> **GOAL OF THE EXERCISE**
After removing every image, reproduce the data exactly as it appears.
┌────────
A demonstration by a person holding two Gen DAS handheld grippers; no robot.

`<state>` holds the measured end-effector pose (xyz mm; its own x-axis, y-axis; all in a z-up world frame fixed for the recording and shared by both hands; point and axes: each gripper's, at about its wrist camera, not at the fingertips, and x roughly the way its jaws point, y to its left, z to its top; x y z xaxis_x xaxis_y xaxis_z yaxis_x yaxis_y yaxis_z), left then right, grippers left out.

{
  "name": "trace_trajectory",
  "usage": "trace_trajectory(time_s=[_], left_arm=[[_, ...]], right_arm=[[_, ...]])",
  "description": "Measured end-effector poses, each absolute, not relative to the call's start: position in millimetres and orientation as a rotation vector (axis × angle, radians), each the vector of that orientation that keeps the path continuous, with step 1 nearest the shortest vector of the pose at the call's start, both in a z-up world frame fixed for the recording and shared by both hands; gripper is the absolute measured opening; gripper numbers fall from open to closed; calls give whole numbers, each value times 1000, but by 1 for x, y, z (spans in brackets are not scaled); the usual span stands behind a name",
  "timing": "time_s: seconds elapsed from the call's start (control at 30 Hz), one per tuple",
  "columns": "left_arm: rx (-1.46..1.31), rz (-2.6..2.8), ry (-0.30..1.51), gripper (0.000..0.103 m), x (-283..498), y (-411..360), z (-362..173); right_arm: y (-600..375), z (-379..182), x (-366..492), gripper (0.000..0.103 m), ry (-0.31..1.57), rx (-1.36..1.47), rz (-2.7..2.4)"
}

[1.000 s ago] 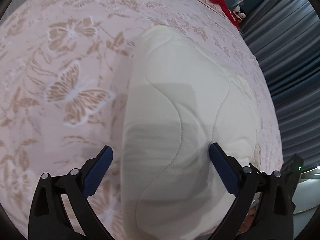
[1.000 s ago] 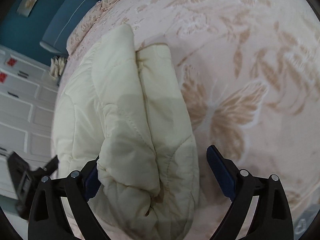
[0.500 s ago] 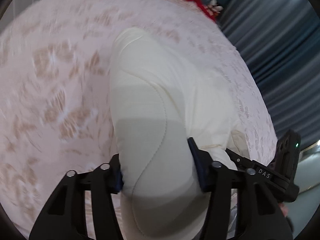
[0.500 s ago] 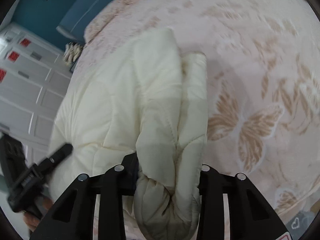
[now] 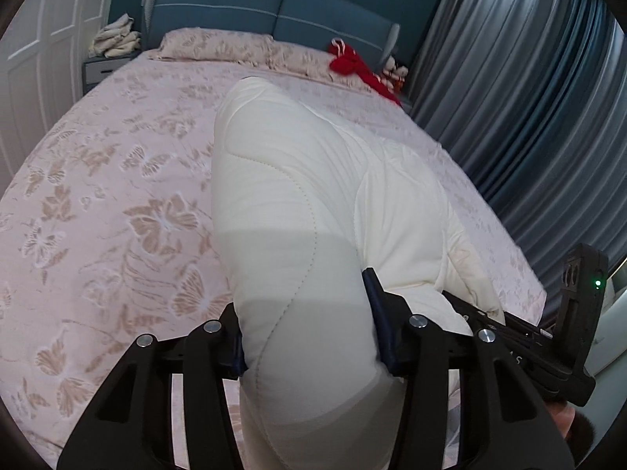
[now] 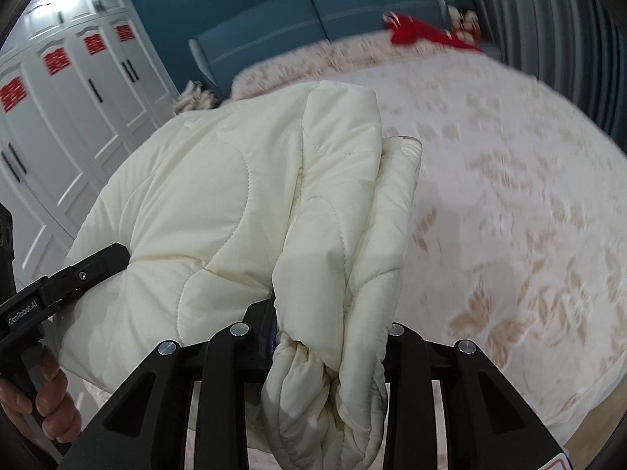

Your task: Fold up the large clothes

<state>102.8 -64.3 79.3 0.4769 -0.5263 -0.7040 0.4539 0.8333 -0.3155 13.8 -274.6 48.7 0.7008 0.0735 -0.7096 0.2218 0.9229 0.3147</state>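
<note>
The bed [image 5: 117, 203] is filling most of both views, its pink bedspread [image 6: 509, 196] patterned with tan butterflies and flowers. Behind it a blue headboard [image 5: 274, 8] is standing against the wall, white wardrobe doors [image 6: 78, 90] are lining one side, and grey-blue curtains [image 5: 529, 98] are hanging on the other.

The cream quilted coat [image 5: 298, 211] is hanging in a bulky folded mass above the near part of the bed, held up at two places along its near edge, with its far end drooping toward the bedspread. In the right wrist view it is showing wavy stitch lines, and a gathered, bunched section [image 6: 325, 372] is spilling down between the jaws.

The left gripper [image 5: 309, 333] is clamping a thick fold of the coat, its jaws pressing in on both sides. The right gripper [image 6: 329, 333] is likewise squeezing the bunched padding, jaws drawn in tight against the fabric.

A red garment [image 5: 352, 66] is lying near the pillows [image 5: 219, 45], and a pile of pale folded cloth [image 5: 115, 37] is sitting on the nightstand [image 5: 102, 70].
</note>
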Motion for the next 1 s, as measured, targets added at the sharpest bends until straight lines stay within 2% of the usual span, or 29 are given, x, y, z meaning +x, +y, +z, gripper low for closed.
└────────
> **SOLVED EXERCISE**
A demonstration by a person holding two Gen DAS handheld grippers; no robot.

`<state>` holds the measured end-effector pose (xyz mm; its own x-axis, y-axis; all in a z-up world frame fixed for the recording and shared by both hands; point and axes: each gripper's, at about its wrist camera, not at the fingertips, and x roughly the way its jaws point, y to its left, z to its top; x y z xaxis_x xaxis_y xaxis_z yaxis_x yaxis_y yaxis_z), left then right, grippers left out.

{
  "name": "trace_trajectory",
  "usage": "trace_trajectory(time_s=[_], left_arm=[[_, ...]], right_arm=[[_, ...]])",
  "description": "Measured end-effector poses, each absolute, not relative to the call's start: position in millimetres and orientation as a rotation vector (axis × angle, radians), each the vector of that orientation that keeps the path continuous, with step 1 nearest the shortest vector of the pose at the call's start, both in a z-up world frame fixed for the recording and shared by both hands; gripper is the absolute measured opening; gripper numbers fall from open to closed; calls give whole numbers, each value times 1000, but by 1 for x, y, z (spans in brackets are not scaled); the usual span stands behind a name",
  "timing": "time_s: seconds elapsed from the call's start (control at 30 Hz), one per tuple",
  "columns": "left_arm: rx (-1.46..1.31), rz (-2.6..2.8), ry (-0.30..1.51), gripper (0.000..0.103 m), x (-283..498), y (-411..360), z (-362..173); right_arm: y (-600..375), z (-379..182), x (-366..492), gripper (0.000..0.103 m), ry (-0.31..1.57), rx (-1.36..1.47), rz (-2.7..2.4)"
}

[1.000 s ago] 
[1.000 s ago] 
[0.500 s ago] 
[0.500 s ago] 
[now] 
[now] 

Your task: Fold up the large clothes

<state>102.8 -64.3 79.3 0.4769 -0.5263 -0.7040 0.4539 0.8333 -0.3155 13.8 -274.6 48.7 0.7008 0.0735 -0.7096 0.2218 0.9229 0.3147</state>
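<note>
The bed [image 5: 117, 203] is filling most of both views, its pink bedspread [image 6: 509, 196] patterned with tan butterflies and flowers. Behind it a blue headboard [image 5: 274, 8] is standing against the wall, white wardrobe doors [image 6: 78, 90] are lining one side, and grey-blue curtains [image 5: 529, 98] are hanging on the other.

The cream quilted coat [image 5: 298, 211] is hanging in a bulky folded mass above the near part of the bed, held up at two places along its near edge, with its far end drooping toward the bedspread. In the right wrist view it is showing wavy stitch lines, and a gathered, bunched section [image 6: 325, 372] is spilling down between the jaws.

The left gripper [image 5: 309, 333] is clamping a thick fold of the coat, its jaws pressing in on both sides. The right gripper [image 6: 329, 333] is likewise squeezing the bunched padding, jaws drawn in tight against the fabric.

A red garment [image 5: 352, 66] is lying near the pillows [image 5: 219, 45], and a pile of pale folded cloth [image 5: 115, 37] is sitting on the nightstand [image 5: 102, 70].
</note>
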Motion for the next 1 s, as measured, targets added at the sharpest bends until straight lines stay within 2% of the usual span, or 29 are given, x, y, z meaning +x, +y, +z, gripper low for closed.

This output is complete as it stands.